Had he known the additional informatio­n about Merck’s clinical trials, Nelson Novick, a dermatolog­y professor at Mount Sinai School of Medicine in New York, said he would have been more cautious when prescribin­g the drug for young men. “I would have appreciate­d being apprised of this informatio­n earlier,” Novick said.

Novick said any medical informatio­n about Propecia still being kept secret in court should be unsealed. “It goes without saying that the more informatio­n a physician has, the more he can share with the patient and the more informed the decision-making process becomes,” Novick said.

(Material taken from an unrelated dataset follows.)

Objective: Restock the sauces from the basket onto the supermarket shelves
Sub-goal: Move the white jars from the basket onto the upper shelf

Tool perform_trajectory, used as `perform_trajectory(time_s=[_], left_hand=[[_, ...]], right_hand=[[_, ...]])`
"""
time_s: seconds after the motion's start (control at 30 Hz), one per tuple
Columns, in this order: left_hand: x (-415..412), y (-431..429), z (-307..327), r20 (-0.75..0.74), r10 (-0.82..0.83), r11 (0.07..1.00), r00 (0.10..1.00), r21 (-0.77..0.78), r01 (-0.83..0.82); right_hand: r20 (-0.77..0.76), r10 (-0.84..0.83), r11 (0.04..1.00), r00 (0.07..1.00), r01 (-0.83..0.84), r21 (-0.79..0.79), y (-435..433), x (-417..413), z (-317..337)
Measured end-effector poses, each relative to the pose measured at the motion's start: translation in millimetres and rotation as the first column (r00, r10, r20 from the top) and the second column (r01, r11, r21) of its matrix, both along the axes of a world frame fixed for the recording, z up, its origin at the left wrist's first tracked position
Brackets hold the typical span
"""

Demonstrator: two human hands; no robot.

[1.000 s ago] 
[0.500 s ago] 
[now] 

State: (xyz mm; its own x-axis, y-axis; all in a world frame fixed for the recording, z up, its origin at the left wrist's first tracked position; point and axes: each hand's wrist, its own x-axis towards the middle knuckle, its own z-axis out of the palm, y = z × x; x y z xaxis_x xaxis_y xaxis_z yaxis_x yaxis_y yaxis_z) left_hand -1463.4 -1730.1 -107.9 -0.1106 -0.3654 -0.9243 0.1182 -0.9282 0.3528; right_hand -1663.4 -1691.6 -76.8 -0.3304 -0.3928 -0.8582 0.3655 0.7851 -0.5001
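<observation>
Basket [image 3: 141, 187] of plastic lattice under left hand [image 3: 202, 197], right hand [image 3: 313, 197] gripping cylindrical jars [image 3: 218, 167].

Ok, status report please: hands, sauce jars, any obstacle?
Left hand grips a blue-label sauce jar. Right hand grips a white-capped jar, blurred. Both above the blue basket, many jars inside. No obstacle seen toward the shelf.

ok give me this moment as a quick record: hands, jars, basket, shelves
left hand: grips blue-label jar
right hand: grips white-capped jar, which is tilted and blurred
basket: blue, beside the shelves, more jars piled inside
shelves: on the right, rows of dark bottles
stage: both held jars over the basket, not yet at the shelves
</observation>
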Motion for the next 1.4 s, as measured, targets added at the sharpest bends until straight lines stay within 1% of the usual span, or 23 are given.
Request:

Use of the drug remains widespread. It is now sold as Propecia and, since 2013, in generic versions under the chemical name finasterid­e. Last year alone, finasterid­e was prescribed for hair loss more than 1.6 million times in the United States, according to healthcare data company IQVIA. U.S. President Donald Trump has taken it, according to summaries of his past two annual physical exams.

From 2009 to 2018, the FDA received about 5,000 reports of sexual side effects or mental health side effects – and in many cases, both – occurring in men who took Propecia. Of those, about 350 reported suicidal thoughts, and about 50 said a patient committed suicide. The data do not show whether the symptoms resolved after stopping the drug.

Pfaff is among a small group of plaintiffs who haven’t accepted settlement offers from Merck. She said she is pursuing her lawsuit not just for monetary damages, but also to bring to the public’s attention anything Merck knows about mental health problems, particular­ly suicidal thoughts, that may be associated with Propecia. “If I can save a family from losing their husband, if I could just save one, that would mean the world to me,” she said.

Judge Cogan did not respond to questions about why he has allowed the court filings to remain secret.

RESOLVED IN ‘ALL MEN’

Merck developed finasterid­e in the 1980s. The drug reduces a testostero­nerelated hormone in certain tissues, including skin and the prostate gland. Merck initially obtained FDA approval in 1992 to market finasterid­e in a five-milligram pill called Proscar to treat enlarged prostate. Five years later, the FDA approved a onemilligr­am version, which Merck named Propecia, to treat male pattern baldness.

From the beginning, Merck knew that Propecia could cause sexual dysfunctio­n. In three clinical trials Merck conducted prior to receiving FDA approval of Propecia, 3.8% of the hundreds of men who took the drug experience­d sexual side effects, including erectile dysfunctio­n or decreased libido.

That result has appeared on Propecia’s label since the drug hit the market in 1997. The original label, based on a year of clinical trial results, also said the symptoms resolved in “all men” once they stopped taking the drug.

That’s a crucial point for doctors and patients when considerin­g a drug for treating a cosmetic problem. Even a slight risk of sexual dysfunctio­n could give some doctors pause, but they would be reassured if a patient could reverse the problem by no longer taking the pills, said Dr Jerry Avorn, a professor at Harvard Medical School.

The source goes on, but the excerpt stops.